Plusieurs facteurs expliquent cette situation : manque de contrôles préalables systématiques, capacités limitées des laboratoires publics pour analyser toutes les références, et contournements éventuels par l’importation d’emballages depuis des pays où la législation diffère. L’étude pointe aussi la difficulté technique et économique évoquée par l’industrie pour remplacer certains additifs, ainsi que des stratégies commerciales qui exploitent les failles du système de vérification basé sur des déclarations de conformité.
Que pouvez-vous faire au quotidien pour réduire votre exposition ?
- Préférez, lorsque c’est possible, les produits en vrac, les conserves en verre ou les poissons vendus sans emballage plastique : moins d’interface plastique = moins de source potentielle de migration.
- Évitez de recongeler plusieurs fois un produit déjà emballé dans du plastique et, si vous transférez le poisson, utilisez des contenants en verre ou en métal adaptés au froid.
- Privilégiez les emballages clairement étiquetés pour contact alimentaire et méfiez-vous des mentions « compostable » sans information sur les tests chimiques réalisés.
- Consultez l’étiquetage et les informations de traçabilité du produit lorsqu’elles sont disponibles ; en cas de doute, demandez au vendeur des précisions sur l’emballage.
- Pour les personnes particulièrement préoccupées (femmes enceintes, jeunes enfants), envisagez de varier les sources de protéines et de limiter la consommation répétée d’un même produit susceptible d’être contaminé.
Quel rôle pour les autorités et l’Union européenne ?
Les autorités nationales et européennes doivent non seulement définir des interdictions mais aussi assurer des contrôles effectifs. La Commission européenne travaille sur une révision des règles relatives aux matériaux en contact avec les aliments, et le cas espagnol renforce les arguments en faveur d’une harmonisation plus stricte et de contrôles obligatoires avant commercialisation. Les défis comprennent la nécessité d’analyses coûteuses, la coordination entre États membres et l’évaluation des substituts chimiques proposés par l’industrie.

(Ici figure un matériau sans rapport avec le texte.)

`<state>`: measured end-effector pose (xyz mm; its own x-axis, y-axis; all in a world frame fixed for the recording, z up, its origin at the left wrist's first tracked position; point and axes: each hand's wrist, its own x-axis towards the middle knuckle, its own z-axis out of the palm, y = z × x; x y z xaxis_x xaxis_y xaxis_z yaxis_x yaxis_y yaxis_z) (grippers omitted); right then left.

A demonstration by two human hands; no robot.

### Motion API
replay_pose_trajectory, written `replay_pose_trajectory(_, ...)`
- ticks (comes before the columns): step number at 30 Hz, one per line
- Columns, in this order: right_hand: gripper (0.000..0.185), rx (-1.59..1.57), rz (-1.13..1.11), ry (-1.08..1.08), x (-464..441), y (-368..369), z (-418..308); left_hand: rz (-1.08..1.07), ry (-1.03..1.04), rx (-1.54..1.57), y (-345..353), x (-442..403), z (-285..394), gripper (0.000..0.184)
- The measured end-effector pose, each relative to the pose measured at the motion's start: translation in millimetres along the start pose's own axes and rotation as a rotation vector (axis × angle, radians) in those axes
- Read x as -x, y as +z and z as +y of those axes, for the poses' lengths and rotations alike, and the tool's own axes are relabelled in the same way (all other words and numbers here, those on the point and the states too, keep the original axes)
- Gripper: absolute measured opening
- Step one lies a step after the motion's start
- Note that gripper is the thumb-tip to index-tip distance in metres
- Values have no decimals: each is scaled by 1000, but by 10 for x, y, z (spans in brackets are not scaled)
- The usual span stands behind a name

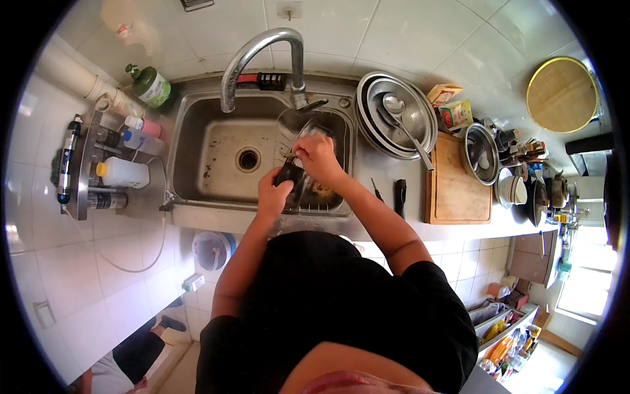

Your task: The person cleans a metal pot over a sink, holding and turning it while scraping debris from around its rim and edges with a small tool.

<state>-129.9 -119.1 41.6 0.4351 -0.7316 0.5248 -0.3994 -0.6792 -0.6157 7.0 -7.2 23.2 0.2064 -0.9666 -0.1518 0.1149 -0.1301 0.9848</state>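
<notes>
Both of my hands are over the right side of the steel sink (216, 190). My left hand (270, 194) is closed around a dark, shiny object (289, 172) whose kind I cannot make out. Just above it, my right hand (317, 157) is closed, its fingertips pinched at the object's upper end; what they grip is hidden. Under my hands is a wire rack (314, 209) in the small basin, with a yellow-brown mass (321, 191) there. The chrome faucet (259, 43) arches over the larger basin, left of my hands.
Right of the sink stand stacked steel bowls (364, 125) with a ladle (410, 134), a black-handled tool (400, 197), a thin dark tool (377, 189) and a cutting board (453, 190). Bottles (125, 172) line the left shelf. Another person's legs (141, 354) show at lower left.
</notes>
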Motion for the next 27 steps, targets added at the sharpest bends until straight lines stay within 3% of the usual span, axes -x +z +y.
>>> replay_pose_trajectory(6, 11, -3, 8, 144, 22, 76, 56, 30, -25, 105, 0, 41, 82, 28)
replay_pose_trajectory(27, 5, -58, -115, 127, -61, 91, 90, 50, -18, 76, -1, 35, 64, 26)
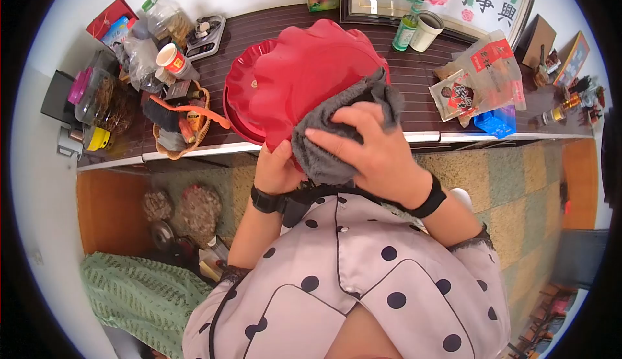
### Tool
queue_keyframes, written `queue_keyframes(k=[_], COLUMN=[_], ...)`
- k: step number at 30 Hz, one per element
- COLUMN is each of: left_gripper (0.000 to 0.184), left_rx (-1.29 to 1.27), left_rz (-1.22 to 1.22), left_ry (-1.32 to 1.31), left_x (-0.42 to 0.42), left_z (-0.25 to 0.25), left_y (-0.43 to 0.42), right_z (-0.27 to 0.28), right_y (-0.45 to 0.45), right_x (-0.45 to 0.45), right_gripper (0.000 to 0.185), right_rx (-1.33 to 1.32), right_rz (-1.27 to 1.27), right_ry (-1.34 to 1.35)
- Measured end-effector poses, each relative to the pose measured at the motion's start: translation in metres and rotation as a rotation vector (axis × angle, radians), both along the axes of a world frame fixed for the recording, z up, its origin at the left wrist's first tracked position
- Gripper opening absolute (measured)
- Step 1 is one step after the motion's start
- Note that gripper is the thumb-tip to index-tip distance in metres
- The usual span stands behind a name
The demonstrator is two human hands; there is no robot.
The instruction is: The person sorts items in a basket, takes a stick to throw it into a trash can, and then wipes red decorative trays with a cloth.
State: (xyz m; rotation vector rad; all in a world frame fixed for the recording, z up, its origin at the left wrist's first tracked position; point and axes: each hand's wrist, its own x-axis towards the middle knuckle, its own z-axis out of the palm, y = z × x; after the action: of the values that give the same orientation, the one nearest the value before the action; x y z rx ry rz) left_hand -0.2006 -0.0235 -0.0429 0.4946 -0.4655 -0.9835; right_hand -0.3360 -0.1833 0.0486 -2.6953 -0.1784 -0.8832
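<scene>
A shiny red plastic tray (330,54) with a scalloped, wavy rim is held tilted above the front edge of the dark counter. My left hand (278,168) grips its near left edge, with the thumb on top and the other fingers mostly hidden. Against the near right side of the tray lies a dark grey cloth (317,155), bunched up. My right hand (382,158) is on this cloth, its fingers curled over it and pressing it to the red surface. The cloth hides part of the tray.
On the dark striped counter (259,28), a wicker basket (170,150) with an orange-handled brush stands left, near jars and a kitchen scale (206,36). A green bottle (406,30), a white cup (427,32), food bags (483,80) and a blue box (496,123) are to the right.
</scene>
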Motion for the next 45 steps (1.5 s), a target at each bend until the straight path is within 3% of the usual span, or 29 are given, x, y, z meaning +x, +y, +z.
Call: queue_keyframes(k=[2,4,8,10,13,16,18,22,25,29,31,34,35,37,38,40,42,43,45], left_gripper=[0.05,0.047,0.042,0.041,0.042,0.042,0.04,0.034,0.032,0.03,0.026,0.022,0.021,0.021,0.021,0.023,0.019,0.028,0.028], left_rx=[0.008,-0.047,-0.023,-0.022,-0.035,0.052,0.027,0.02,0.171,0.333,0.291,0.316,0.298,0.324,0.349,0.419,0.419,0.434,0.421], left_rz=[0.101,0.04,0.051,0.039,0.013,-0.066,0.014,0.015,0.062,0.015,0.035,0.025,0.155,0.098,0.043,-0.029,0.121,0.091,0.09], left_ry=[-0.073,-0.053,-0.147,-0.142,-0.134,-0.12,-0.197,-0.235,-0.394,-0.486,-0.639,-0.513,-0.589,-0.684,-0.781,-0.722,-0.996,-1.007,-0.956], left_x=[-0.008,-0.01,-0.012,-0.01,-0.004,0.005,0.003,-0.005,-0.004,0.002,-0.004,-0.013,-0.019,-0.014,-0.013,-0.016,-0.021,-0.022,-0.02], left_z=[0.004,0.006,0.005,0.004,0.009,0.01,0.005,0.017,0.008,0.019,0.033,0.041,0.048,0.048,0.048,0.049,0.059,0.062,0.061], left_y=[-0.001,-0.001,0.001,0.002,0.003,0.006,0.003,0.003,0.006,0.011,0.005,0.003,0.001,0.001,0.002,0.004,0.003,0.004,0.005], right_z=[0.002,0.0,0.002,0.008,0.009,0.006,0.011,0.013,0.014,0.028,0.036,0.035,0.038,0.042,0.04,0.036,0.036,0.037,0.035], right_y=[-0.01,-0.032,-0.037,-0.021,0.007,0.011,-0.004,-0.045,-0.06,-0.047,-0.026,0.007,0.006,0.004,-0.004,-0.028,-0.031,-0.032,-0.019], right_x=[0.002,0.014,0.021,0.019,0.013,0.007,0.009,0.02,0.022,0.024,0.019,0.008,0.008,0.007,0.011,0.02,0.017,0.016,0.01], right_gripper=[0.071,0.064,0.065,0.064,0.058,0.064,0.064,0.059,0.059,0.058,0.059,0.061,0.061,0.062,0.062,0.06,0.059,0.058,0.058], right_rx=[0.027,0.16,0.282,0.228,0.068,0.043,0.085,0.195,0.301,0.219,0.023,-0.053,-0.055,-0.057,-0.056,0.011,0.003,-0.003,-0.026], right_rz=[0.01,-0.266,-0.333,-0.267,0.039,0.131,0.151,-0.263,-0.316,-0.238,-0.174,0.005,0.005,0.018,0.02,-0.201,-0.229,-0.257,-0.231], right_ry=[0.009,-0.09,-0.098,-0.106,-0.101,-0.107,-0.074,-0.144,-0.11,-0.157,-0.107,-0.093,-0.091,-0.102,-0.098,-0.161,-0.161,-0.156,-0.154])
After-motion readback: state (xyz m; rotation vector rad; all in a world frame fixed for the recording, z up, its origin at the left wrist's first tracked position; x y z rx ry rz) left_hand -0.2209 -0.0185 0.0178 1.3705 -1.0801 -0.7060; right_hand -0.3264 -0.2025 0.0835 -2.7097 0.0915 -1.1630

Quels risques pour la santé et quelle prudence adopter ?
Les chercheurs rappellent que le problème vient des substances présentes dans les emballages et non du poisson en tant qu’aliment nutritif. Les phtalates et certains bisphénols sont suspectés d’être des perturbateurs endocriniens et ont été associés, dans la littérature scientifique, à des effets potentiels à long terme. Cela dit, l’évaluation précise du risque dépend de l’exposition cumulée et des particularités individuelles. Si vous avez des inquiétudes particulières (grossesse, enfant en bas âge, pathologie), demandez conseil à un professionnel de santé ou à un diététicien.
Que retenir sans alarmisme ?
Adopter des gestes simples au quotidien peut contribuer à réduire l’exposition aux composés migrateurs. En parallèle, la mise en œuvre effective des interdictions et le contrôle des matériaux en contact avec les aliments restent des enjeux collectifs. Poursuivre la diversification alimentaire, privilégier des contenants alternatifs quand c’est possible et exiger davantage de transparence sur la composition des emballages sont des démarches utiles pour les consommateurs attentifs à la qualité de leur alimentation.